Your answer must be the lines of the material below, exactly as written, from its first line through the line with "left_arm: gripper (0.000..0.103", and no pictures.

— Collected data —

========================================

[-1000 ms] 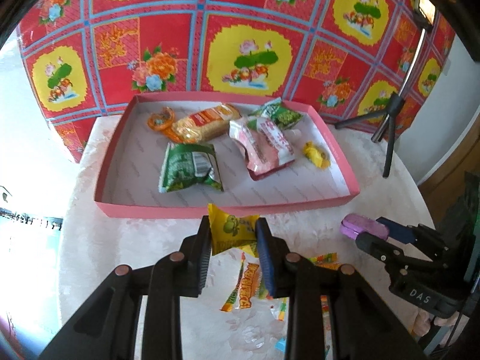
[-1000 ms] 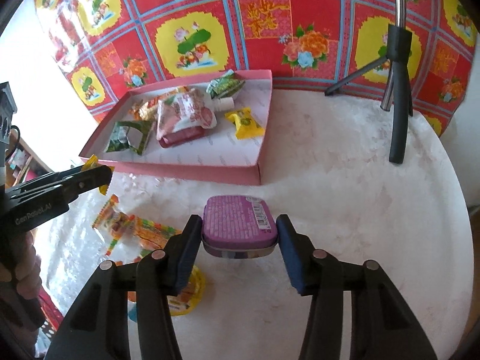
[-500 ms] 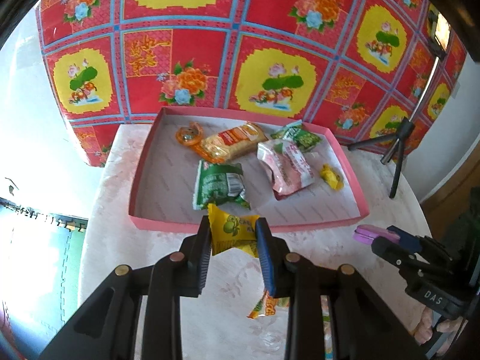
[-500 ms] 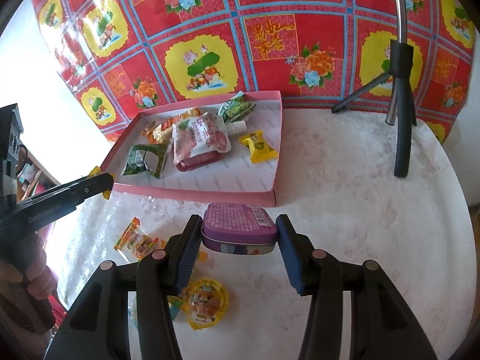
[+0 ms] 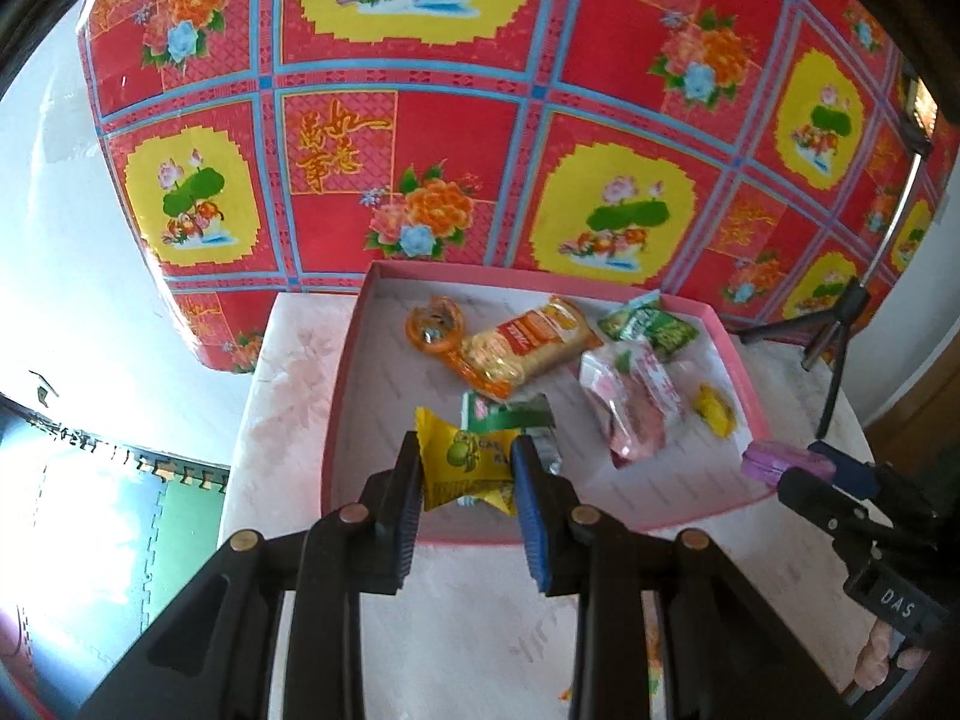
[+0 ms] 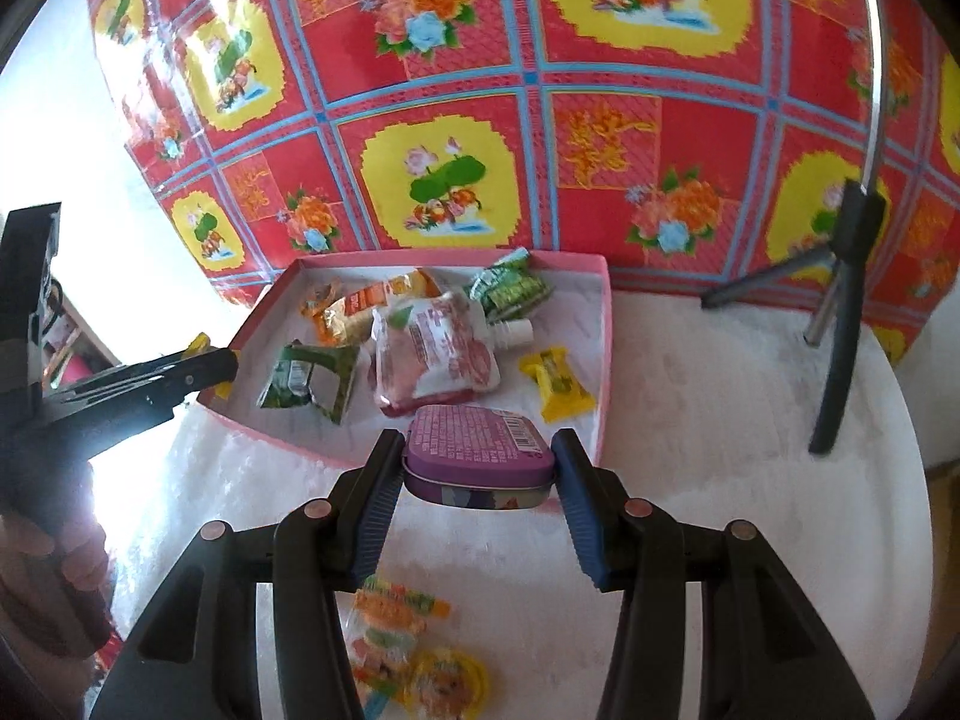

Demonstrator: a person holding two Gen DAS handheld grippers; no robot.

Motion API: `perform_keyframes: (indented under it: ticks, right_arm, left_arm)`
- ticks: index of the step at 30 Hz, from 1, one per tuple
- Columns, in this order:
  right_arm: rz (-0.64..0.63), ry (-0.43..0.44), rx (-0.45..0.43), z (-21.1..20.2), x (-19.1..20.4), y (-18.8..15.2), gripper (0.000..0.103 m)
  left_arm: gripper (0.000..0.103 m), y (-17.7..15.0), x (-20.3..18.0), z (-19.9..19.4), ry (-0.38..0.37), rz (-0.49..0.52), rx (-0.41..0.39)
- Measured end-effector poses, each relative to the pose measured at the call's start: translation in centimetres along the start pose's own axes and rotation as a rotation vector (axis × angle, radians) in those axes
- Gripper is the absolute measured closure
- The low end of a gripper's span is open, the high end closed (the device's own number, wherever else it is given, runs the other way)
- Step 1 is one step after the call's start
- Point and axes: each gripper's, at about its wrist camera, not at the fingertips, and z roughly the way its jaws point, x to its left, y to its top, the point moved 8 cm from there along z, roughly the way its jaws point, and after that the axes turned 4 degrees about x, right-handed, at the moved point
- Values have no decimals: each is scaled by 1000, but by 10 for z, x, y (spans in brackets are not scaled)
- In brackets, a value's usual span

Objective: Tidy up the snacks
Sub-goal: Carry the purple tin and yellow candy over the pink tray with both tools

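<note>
2 grippers are carrying snacks over the near rim of the pink tray [image 5: 384, 312].

The left gripper [image 5: 467, 483] is clamping a yellow candy packet [image 5: 465, 462]; the right gripper [image 6: 477, 468] is squeezing a purple tin [image 6: 474, 441]. Releasing too early would probably be dropping either onto the table [image 6: 720, 420], short of the tray. Only the right view is showing loose sweets [image 6: 396, 630] remaining, somewhat blurred.

Six snacks in one pink tray [image 6: 605, 354], two claw-held: yellow candy [image 5: 465, 462], purple tin [image 6: 477, 450]; one tripod [image 6: 840, 324].
</note>
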Motion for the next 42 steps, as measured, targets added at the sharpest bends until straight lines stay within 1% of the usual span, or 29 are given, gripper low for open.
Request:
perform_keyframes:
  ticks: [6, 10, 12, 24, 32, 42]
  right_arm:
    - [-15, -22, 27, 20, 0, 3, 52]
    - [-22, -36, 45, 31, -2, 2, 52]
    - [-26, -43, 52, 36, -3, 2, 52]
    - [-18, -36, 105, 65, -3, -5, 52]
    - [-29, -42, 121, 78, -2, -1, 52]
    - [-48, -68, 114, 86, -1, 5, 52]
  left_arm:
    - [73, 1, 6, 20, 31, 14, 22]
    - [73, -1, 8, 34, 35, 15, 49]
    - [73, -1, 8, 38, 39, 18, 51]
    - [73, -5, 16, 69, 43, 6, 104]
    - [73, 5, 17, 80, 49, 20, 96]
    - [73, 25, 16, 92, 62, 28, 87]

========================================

— Expected output —
[-1000 ms] 
[-1000 ms] 
[-500 ms] 
[-500 ms] 
[+0 ms] 
[+0 ms] 

Demonstrator: a person holding two Gen DAS handheld grippers; no robot.

Motion API: `perform_keyframes: (indented under it: ticks, right_arm, left_arm)`
- ticks: index of the step at 30 Hz, from 1, one per tuple
- Columns, in this order:
  right_arm: rz (-0.64..0.63), ry (-0.43..0.44), rx (-0.45..0.43), z (-21.1..20.2), x (-19.1..20.4), y (-18.8..15.2), gripper (0.000..0.103 m)
  left_arm: gripper (0.000..0.103 m), y (-17.7..15.0), x (-20.3..18.0), z (-19.9..19.4), ry (-0.38..0.37), rz (-0.49..0.52), rx (-0.41..0.39)

No additional output is required.